SELECT * FROM fs.orders WHERE status = 'shipped' AND amount > 100
Supported filter operators:
SQL operatorSupported
=, <>, !=
<, >, <=, >=
AND, OR, NOT
IS NULL, IS NOT NULL
CAST(col AS type)
LIKE, BETWEEN
Translated to a FilterOperator with a FilterPredicateImpl that evaluates the Calcite RexNode expression tree.

JOIN

SELECT u.name, o.total
FROM fs.users u
JOIN fs.orders o ON u.id = o.user_id
Single-condition equi-joins are translated to JoinOperator. Multi-condition joins (e.g., ON a.x = b.x AND a.y = b.y) use WayangMultiConditionJoinVisitor, which chains two key extractors. Cross joins (ON TRUE / no condition) use WayangCrossJoinVisitor.

GROUP BY and aggregates

SELECT department, COUNT(*), SUM(salary), AVG(salary), MIN(salary), MAX(salary)
FROM fs.employees
GROUP BY department
Supported aggregate functions:
FunctionSupported
COUNT(*) / COUNT(col)
SUM(col)
MIN(col)
MAX(col)
AVG(col)
GROUP BY is translated to ReduceByOperator. A bare aggregate with no GROUP BY (e.g., SELECT COUNT(*) FROM t) is translated to GlobalReduceOperator.

ORDER BY

SELECT name, score FROM fs.results ORDER BY score DESC
Translated to SortOperator. Direction (ASC/DESC) and multiple sort keys are supported.

Subquery removal

The optimizer applies Calcite’s SubQueryRemoveRule to rewrite IN, EXISTS, and scalar subqueries as joins before planning, so correlated subqueries in WHERE clauses are normalised automatically.
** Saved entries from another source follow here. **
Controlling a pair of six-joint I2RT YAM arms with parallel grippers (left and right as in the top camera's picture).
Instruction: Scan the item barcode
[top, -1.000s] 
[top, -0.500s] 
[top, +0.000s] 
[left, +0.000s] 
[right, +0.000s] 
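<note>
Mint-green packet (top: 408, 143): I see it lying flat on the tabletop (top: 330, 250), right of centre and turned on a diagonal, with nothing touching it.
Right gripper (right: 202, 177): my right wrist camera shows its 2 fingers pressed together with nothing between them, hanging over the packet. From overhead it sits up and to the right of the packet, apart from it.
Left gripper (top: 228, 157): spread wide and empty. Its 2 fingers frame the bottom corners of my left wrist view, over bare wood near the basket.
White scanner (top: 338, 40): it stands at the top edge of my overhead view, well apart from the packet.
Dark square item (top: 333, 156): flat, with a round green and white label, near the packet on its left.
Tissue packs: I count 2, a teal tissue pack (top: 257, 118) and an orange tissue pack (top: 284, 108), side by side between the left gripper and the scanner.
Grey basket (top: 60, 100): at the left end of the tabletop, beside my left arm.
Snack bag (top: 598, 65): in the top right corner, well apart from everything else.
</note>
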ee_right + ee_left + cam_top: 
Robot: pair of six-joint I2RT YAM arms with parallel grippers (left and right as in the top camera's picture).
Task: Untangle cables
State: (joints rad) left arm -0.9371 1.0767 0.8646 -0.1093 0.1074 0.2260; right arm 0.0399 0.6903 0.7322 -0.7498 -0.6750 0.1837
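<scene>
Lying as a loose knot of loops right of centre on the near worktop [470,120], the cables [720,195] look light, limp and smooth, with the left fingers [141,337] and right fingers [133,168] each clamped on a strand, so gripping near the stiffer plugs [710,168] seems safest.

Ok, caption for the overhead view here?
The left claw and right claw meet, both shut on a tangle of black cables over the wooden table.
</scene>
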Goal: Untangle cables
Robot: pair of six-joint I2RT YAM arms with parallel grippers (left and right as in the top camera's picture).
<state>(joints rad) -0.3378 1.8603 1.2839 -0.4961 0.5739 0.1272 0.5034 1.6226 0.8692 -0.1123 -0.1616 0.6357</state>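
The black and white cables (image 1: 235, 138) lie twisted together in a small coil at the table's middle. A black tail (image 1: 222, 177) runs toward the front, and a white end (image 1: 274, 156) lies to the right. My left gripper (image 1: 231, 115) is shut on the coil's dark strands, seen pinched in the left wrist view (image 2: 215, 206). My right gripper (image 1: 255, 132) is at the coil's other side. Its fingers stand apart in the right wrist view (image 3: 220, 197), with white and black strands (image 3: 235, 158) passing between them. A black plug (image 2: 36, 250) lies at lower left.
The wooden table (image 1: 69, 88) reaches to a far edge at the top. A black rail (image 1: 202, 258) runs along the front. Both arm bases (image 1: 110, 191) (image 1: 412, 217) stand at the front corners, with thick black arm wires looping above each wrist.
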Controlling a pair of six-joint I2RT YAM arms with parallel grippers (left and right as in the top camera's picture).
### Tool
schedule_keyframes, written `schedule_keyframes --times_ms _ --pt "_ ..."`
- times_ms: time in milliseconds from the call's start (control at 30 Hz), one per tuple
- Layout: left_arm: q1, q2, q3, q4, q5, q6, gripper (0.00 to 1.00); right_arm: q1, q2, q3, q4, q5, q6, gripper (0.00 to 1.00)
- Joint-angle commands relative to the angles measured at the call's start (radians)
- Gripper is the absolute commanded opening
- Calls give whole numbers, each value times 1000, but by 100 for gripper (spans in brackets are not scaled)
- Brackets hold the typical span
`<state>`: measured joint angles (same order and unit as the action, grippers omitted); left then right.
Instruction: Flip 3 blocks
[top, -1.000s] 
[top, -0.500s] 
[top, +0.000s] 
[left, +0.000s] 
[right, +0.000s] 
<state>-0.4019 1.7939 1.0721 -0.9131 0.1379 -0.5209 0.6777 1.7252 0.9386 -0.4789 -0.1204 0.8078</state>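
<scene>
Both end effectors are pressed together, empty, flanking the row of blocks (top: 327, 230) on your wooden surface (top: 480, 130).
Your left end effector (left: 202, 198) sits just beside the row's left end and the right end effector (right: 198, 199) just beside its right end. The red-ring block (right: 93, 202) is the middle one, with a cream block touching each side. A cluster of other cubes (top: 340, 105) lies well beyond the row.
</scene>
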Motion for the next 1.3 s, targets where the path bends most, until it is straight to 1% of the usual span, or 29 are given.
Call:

How SQL maps to Wayang operators

The pipeline from SQL text to execution goes through three stages:
1

Parse and validate

Optimizer.parseSql(sql) feeds the SQL string through Calcite’s SqlParser and SqlValidator. The result is a validated SqlNode AST. Syntax errors or unknown table/column references surface here as SqlParseException.
2

Convert to relational algebra

Optimizer.convert(validatedSqlNode) converts the AST to Calcite’s RelNode tree using a SqlToRelConverter. This is the standard Calcite logical plan.
3

Apply Wayang rules and translate

Optimizer.optimize(relNode, ...) applies the WayangRules rule set to convert each standard Calcite RelNode into a Wayang-convention counterpart (WayangTableScan, WayangFilter, WayangProject, WayangJoin, WayangAggregate, WayangSort). WayangRelConverter.convert() then recursively walks the Wayang-convention tree and instantiates the corresponding Wayang operator objects, which are wired together into a WayangPlan and submitted to the cross-platform executor.
SQL string

    ▼  Calcite SqlParser + SqlValidator
SqlNode (AST)

    ▼  SqlToRelConverter
RelNode (logical relational algebra)

    ▼  WayangRules (Volcano planner)
WayangRelNode tree

    ▼  WayangRelConverter
Wayang operator DAG

    ▼  Wayang cost-based optimizer
Execution on Java / Spark / Postgres / ...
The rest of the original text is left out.